Jour 414
Je me suis dégonflé. J'avais tout prévu. Les pleurs, les cris, les reproches. Mais je n'avais pas prévu ça.
Nos bagages à peine posées dès notre retour de Granite Falls, j'ai entraîné Hope au fond du jardin, près du cimetière.
Je me suis dit que la présence de nos ancêtres juste à côté de me donnerait la force de faire ce que j'avais à faire.
Mais une fois assis, impossible de dire quoi que ce soit. Aucun mot ne voulait sortir de ma bouche.
Et là, c'est moi qui ai réalisé ce que je ne voulais pas m'avouer avant. Je ne suis pas encore prêt.
Je ne peux pas charger les épaules de ma fille avec ce fardeau alors qu'elle a encore tant de choses à découvrir. Elle est encore si jeune.
Tout ça peut bien encore attendre quelques jours de plus, le temps pour elle de gagner encore en maturité, de vivre encore un peu dans l'insouciance.
Et le temps pour moi de vraiment accepter ce que je dois faire.
Et si d'aventure je devais disparaître avant de pouvoir le faire, je vais préparer des explications que sa mère pourra lui remettre de ma part, quand elle sentira que c'est le moment.

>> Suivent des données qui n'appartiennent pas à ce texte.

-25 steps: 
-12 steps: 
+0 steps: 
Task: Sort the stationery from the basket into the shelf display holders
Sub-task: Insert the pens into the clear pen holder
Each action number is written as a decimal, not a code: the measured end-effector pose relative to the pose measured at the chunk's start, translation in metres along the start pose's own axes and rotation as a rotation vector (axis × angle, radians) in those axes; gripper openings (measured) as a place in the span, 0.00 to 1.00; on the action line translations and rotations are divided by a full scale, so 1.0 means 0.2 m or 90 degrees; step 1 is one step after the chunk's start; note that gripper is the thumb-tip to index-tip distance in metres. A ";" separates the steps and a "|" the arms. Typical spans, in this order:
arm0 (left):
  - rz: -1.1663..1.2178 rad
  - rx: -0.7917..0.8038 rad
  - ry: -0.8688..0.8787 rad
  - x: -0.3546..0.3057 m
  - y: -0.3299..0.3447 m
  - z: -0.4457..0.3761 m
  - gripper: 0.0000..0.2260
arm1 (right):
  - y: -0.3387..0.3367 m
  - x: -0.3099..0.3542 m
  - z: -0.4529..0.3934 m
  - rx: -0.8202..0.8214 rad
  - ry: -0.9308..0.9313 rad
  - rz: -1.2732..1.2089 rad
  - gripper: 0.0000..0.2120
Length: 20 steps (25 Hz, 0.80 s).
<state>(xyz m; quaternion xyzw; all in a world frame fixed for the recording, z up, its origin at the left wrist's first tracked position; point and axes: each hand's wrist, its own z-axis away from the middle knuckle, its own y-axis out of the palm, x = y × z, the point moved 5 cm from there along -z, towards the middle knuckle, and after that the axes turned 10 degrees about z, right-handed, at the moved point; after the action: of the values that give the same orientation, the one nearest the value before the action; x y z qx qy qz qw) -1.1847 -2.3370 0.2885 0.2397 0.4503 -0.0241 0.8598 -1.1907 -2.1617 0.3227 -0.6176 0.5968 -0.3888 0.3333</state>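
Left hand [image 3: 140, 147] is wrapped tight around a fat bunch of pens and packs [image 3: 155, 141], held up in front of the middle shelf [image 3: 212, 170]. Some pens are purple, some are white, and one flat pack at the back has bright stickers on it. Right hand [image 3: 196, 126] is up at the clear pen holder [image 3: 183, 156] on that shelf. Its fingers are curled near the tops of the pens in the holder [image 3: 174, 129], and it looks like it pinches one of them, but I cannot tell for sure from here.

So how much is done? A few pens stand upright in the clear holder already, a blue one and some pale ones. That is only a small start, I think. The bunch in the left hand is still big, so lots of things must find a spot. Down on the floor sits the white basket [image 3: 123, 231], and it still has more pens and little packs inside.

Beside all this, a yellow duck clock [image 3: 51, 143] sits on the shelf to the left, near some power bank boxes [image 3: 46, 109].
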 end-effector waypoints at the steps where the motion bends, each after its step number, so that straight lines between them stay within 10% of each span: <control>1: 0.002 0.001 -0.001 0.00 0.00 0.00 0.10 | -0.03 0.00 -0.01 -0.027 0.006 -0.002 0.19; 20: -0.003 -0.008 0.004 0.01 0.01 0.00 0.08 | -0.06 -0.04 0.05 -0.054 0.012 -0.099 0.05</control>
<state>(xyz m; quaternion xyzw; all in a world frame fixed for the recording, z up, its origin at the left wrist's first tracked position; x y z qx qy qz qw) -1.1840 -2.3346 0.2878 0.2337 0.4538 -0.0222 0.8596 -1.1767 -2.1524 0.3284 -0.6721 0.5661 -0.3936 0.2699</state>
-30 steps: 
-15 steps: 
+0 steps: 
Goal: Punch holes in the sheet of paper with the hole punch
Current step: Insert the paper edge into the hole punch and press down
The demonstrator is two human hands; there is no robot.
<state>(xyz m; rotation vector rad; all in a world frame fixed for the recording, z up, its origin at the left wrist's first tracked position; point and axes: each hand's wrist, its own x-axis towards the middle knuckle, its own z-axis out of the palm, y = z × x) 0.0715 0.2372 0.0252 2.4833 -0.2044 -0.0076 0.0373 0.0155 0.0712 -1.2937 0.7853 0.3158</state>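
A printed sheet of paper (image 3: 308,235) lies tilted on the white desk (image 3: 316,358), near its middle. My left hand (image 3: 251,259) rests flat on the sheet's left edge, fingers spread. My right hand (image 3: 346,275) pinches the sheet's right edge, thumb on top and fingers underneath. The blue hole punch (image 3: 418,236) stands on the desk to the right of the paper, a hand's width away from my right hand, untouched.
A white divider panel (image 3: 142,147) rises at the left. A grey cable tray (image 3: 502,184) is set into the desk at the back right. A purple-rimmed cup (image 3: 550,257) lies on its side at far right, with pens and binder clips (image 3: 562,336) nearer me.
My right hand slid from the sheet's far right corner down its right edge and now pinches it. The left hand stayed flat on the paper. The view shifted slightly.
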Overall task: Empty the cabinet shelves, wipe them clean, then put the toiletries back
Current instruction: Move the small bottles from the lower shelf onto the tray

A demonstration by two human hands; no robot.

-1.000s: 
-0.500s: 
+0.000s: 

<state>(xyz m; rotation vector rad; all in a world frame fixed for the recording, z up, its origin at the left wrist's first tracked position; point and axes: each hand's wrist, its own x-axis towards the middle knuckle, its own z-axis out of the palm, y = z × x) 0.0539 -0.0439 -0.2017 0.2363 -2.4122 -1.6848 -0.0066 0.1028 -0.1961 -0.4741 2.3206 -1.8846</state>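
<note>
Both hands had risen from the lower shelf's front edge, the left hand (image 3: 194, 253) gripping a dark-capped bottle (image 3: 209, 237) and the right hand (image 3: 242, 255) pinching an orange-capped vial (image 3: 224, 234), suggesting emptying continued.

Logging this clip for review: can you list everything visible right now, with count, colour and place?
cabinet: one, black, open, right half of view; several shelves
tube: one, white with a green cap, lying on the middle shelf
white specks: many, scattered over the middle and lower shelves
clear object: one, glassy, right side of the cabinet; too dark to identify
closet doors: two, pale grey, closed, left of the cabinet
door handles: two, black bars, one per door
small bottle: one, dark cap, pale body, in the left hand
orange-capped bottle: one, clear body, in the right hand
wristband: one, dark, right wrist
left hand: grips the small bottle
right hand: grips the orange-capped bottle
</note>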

Des explications écrites, une lettre de ma part et ce journal. Pour qu'elle puisse comprendre pourquoi. Maintenant que j'y pense, il serait même judicieux de lui transmettre le journal quoi qu'il arrive, mort ou vivant.
À partir du moment où je lui transmets le flambeau, il n'y a pas de raison que ça soit moi qui continue à écrire ces lignes. Mon histoire sera terminée, ma mission accomplie et je pourrais aller profiter des mes derniers instants sans me soucier de rien, en paix, avec ma femme.
Pendant que notre fille retracera comment elle va gâcher la première partie de la sienne pour restaurer notre honneur et venger ceux qui sont tombés au combat.